La cabine, là où la vente se conclut ou se perd
C'est le lieu le plus décisif du magasin et le plus souvent bâclé. Un client qui se trouve mal dans une cabine repose le vêtement, quel que soit le produit.
L'éclairage est le premier facteur. Une source unique au plafond creuse les traits, marque les cernes et durcit tout ce qu'on essaie. Il faut une lumière diffuse et latérale, à hauteur de visage, avec un indice de rendu des couleurs élevé pour que la teinte du vêtement soit fidèle.
Vient ensuite la dimension : une aire de rotation suffisante pour se retourner et se rhabiller, et au moins une cabine accessible aux personnes handicapées, avec l'espace de manœuvre correspondant.
Puis l'occultation, complète, sans jour au bas du rideau ni au-dessus, et la ventilation, oubliée presque partout : une cabine fermée sans renouvellement d'air devient inconfortable en quelques minutes, et l'inconfort raccourcit l'essayage.
La lumière de vente, qui décide de la couleur
Le textile est le produit sur lequel la lumière ment le plus. Un noir qui vire au bleu, un blanc qui jaunit, un imprimé qui perd son contraste : ce sont des ventes perdues sans que personne ne comprenne pourquoi.
L'indice de rendu des couleurs est le critère décisif, avant la puissance.
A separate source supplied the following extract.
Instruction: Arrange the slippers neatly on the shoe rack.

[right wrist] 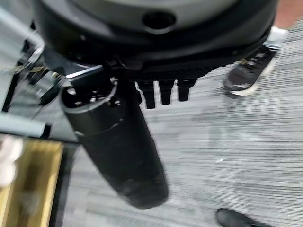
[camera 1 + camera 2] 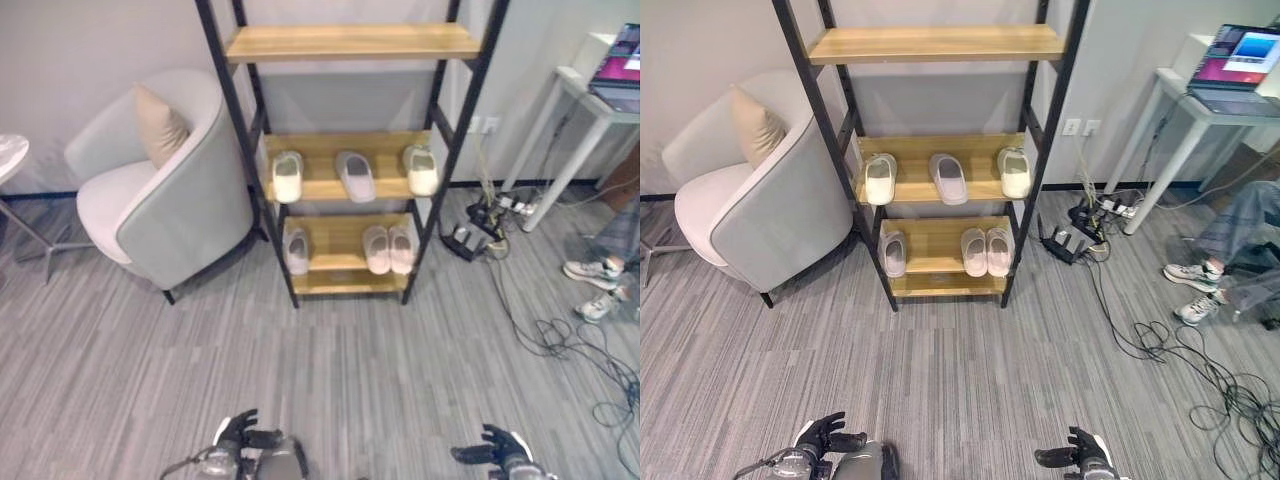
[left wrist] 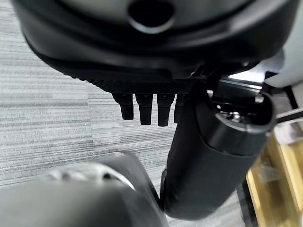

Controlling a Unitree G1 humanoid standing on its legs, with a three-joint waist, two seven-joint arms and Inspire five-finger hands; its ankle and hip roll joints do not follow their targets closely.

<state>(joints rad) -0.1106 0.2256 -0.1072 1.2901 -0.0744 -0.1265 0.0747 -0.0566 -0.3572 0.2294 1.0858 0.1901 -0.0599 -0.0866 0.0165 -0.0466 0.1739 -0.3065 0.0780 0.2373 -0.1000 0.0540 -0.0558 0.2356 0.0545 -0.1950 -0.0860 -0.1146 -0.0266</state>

La température de couleur se choisit ensuite selon le positionnement : plus chaude sur les matières naturelles et les tons terreux, plus neutre sur les couleurs franches et le sport.
La cohérence entre l'éclairage de la surface de vente et celui de la cabine est essentielle. Un vêtement choisi sous une lumière chaude et essayé sous une lumière froide change d'aspect, et le client renonce.
L'accentuation dirigée met en valeur les têtes de gondole et les mannequins, mais elle doit éviter l'éblouissement et les ombres portées sur les portants bas.
Le linéaire, entre cintres et pliés
Deux modes de présentation cohabitent et n'occupent pas la même place. Le cintre expose la coupe et se feuillette vite ; le pli montre la matière, occupe plus de surface au sol et se range moins vite.
La proportion entre les deux découle de votre assortiment et de votre rotation, et elle commande le dessin de l'agencement : hauteur des barres, profondeur des tablettes, espacement.
La double barre double le linéaire dans une même longueur de mur, à condition que la hauteur sous plafond le permette et que la barre haute reste atteignable.
Les portants mobiles apportent de la souplesse pour les opérations et les changements de saison. Leur nombre se décide au plan, parce qu'ils supposent des alimentations d'éclairage prévues au bon endroit.
La réserve et le réassort
Dans le prêt-à-porter, la réserve n'est pas un débarras : c'est l'outil qui permet de servir une taille en trente secondes plutôt qu'en trois minutes.
Elle demande un rangement par modèle et par taille lisible d'un coup d'œil, une hauteur exploitable sans échelle pour les références qui tournent, et un circuit court jusqu'à la surface de vente.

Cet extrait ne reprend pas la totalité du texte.